Yuzda referred to a recent study by the Journal of the American Medical Association, which found mental-health symptoms aren’t diminishing as the pandemic wanes and vaccination rates climb.

In addition, Anderson noted employers are facing numerous mental-health challenges coming out of the pandemic. He said he’s frequently hearing from plan sponsors that have expressed concern about their remote employees’ mental health as they return to the physical workplace and about the resilience of frontline employees.

Plan sponsors will need to ensure their benefits plans meet the changing needs of employees, said Pomaki, which could result in a permanent post-pandemic shift in employee benefits. For example, many employers moved to cover a wider range of mental-health professionals during the pandemic, which could point to the future of mental-health supports, she added, noting she also hopes to see coverage maximums increase.

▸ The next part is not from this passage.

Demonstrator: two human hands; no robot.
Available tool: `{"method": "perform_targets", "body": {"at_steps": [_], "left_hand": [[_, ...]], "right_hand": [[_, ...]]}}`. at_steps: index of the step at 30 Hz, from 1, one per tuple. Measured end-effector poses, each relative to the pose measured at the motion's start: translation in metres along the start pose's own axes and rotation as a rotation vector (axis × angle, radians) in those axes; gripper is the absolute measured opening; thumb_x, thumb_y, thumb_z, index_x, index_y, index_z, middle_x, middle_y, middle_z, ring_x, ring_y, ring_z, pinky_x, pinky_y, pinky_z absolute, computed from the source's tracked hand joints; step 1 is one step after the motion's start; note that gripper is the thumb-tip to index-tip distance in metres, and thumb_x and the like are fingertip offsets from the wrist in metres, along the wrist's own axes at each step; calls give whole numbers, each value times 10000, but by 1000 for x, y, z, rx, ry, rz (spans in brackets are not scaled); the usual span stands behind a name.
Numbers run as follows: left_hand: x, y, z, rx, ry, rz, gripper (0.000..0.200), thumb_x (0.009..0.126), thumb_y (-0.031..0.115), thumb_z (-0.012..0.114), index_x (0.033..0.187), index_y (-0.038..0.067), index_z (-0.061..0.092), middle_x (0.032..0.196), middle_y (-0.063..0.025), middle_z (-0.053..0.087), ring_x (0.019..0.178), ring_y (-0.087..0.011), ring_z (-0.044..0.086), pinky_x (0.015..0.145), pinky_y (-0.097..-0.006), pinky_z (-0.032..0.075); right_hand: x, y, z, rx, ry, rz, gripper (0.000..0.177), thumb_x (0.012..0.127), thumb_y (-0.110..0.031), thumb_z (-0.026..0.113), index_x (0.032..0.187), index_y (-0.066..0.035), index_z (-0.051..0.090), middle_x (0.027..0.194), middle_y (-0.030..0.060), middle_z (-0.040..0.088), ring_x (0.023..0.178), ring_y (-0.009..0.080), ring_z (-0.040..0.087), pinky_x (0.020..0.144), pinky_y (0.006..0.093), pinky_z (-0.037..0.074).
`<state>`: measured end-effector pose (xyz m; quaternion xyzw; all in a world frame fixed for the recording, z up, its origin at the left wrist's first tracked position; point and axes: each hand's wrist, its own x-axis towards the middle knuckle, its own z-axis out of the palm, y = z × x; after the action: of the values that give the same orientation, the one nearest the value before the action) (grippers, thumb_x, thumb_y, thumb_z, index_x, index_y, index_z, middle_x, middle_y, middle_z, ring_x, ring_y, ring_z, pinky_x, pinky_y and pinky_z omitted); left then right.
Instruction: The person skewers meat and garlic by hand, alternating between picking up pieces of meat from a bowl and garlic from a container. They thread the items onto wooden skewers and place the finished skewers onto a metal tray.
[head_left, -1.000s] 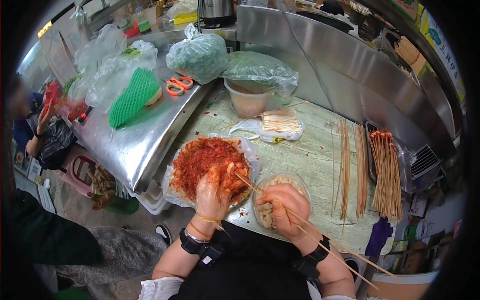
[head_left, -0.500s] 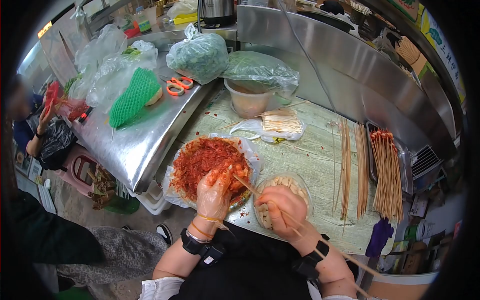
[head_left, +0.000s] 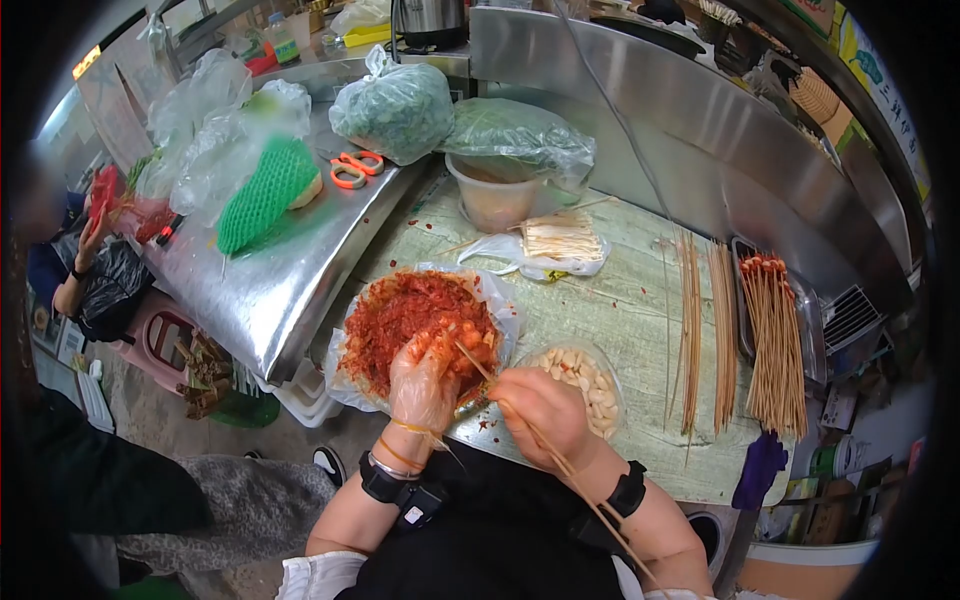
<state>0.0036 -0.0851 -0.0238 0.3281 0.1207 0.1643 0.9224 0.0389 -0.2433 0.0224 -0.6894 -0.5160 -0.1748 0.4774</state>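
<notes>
Plastic-lined bowl (head_left: 508, 312): red mixture (head_left: 405, 318) heaped inside, directly beneath left fingers. Tub (head_left: 621, 408) of pale pieces (head_left: 592, 385): just beside right hand, partly hidden by it. Left hand (head_left: 425, 375), clear-gloved: fingers curled, red-smeared; contents cannot be told. Right hand (head_left: 545, 412), bare: closed around wooden skewers (head_left: 474, 362), pointed end at left fingers.

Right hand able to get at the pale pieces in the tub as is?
Probably yes: the right hand looks close to the pale pieces, which appear uncovered. But it grips wooden skewers, so its fingers likely aren't free to pick any up.
</notes>
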Motion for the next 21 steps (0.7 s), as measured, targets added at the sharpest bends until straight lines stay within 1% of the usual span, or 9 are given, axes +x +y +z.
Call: {"method": "perform_targets", "body": {"at_steps": [7,9,11,13,15,16,18,20,21], "left_hand": [[0,3,4,38,2,39,203,929,57,485,1097,-35,553,1020,-156,628,900,-260,640,812,-381,548],[3,-6,-9,114,-135,166,197,916,81,503,1081,-5,569,1006,-118,631,879,-230,633,786,-347,545],[2,0,-6,294,-72,260,207,908,73,507,1089,4,582,1044,-87,627,902,-190,618,803,-316,529],[12,-13,-18,162,33,153,249,922,38,463,1140,-15,570,1083,-91,626,943,-173,611,829,-293,511],[12,-11,-13,111,54,107,282,921,1,425,1165,-20,563,1090,-91,628,970,-161,603,841,-275,500],[12,-12,-13,103,44,80,299,917,-16,410,1175,-21,559,1092,-90,629,982,-154,598,847,-264,494],[12,-12,-20,105,30,71,303,909,-10,422,1180,-28,556,1105,-85,627,986,-144,592,856,-247,481],[8,-1,-16,452,23,175,286,936,60,467,1196,-40,531,1109,-99,624,994,-155,591,857,-264,486],[11,-5,-20,449,9,180,288,942,80,467,1200,-26,539,1114,-77,622,994,-126,574,857,-247,472]], "right_hand": [[-3,-3,8,-24,-16,26,202,731,11,660,922,-28,608,925,131,613,785,281,636,641,329,532],[-6,2,14,-45,-7,25,200,738,16,648,931,-26,617,944,132,621,794,280,639,654,332,538],[-12,11,23,-34,29,7,199,762,13,629,957,-29,621,938,141,621,793,286,639,661,324,539],[-6,3,16,-104,5,6,215,797,-32,625,1012,-24,615,897,161,611,780,313,624,687,342,523],[-3,-10,10,-58,-30,253,274,770,-51,655,1035,-2,605,911,174,612,781,320,620,694,368,518],[-7,-7,12,-46,-44,233,274,770,-51,655,1035,-2,605,911,174,612,781,320,620,694,368,518],[-15,-1,17,-12,-80,357,453,871,-175,541,1259,18,408,782,171,571,676,283,575,598,365,458],[-5,-6,19,5,-40,329,424,833,-148,579,1205,28,479,784,172,596,689,302,591,607,386,471],[2,-12,16,-67,-180,472,511,859,-205,568,1302,-19,398,1002,208,569,896,321,575,764,400,455]]}}
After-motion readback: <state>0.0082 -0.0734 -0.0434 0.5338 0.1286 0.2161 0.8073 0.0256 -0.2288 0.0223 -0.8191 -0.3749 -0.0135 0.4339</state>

Read: Employers enhancing mental-health benefits over next three years, finds survey

“I think part of our future is . . . that we’re removing every barrier to workers who need [support] for themselves or their family members.”

With plan members increasingly dealing with mental health and additional comorbidities, Anderson said he expects to see more integration of benefits offerings in the future. “There’s just an entire myriad of solutions out there — cognitive behavioural therapy, wellness, psychiatry services — so we’re going to have to learn how to customize these services and to bring the right ones to the right person at the right time.”

Manulife was already integrating services and plan member data pre-pandemic, said Pomaki, noting it’s only ramped up. “Why are we looking at pharmacy, wellness and disability separately? It doesn’t make any sense. Integrating that data . . . [can help] at-risk workers, those who perhaps are not quite even aware or don’t want to be aware that they have a need and being able to offer them services before their symptoms become a crisis.”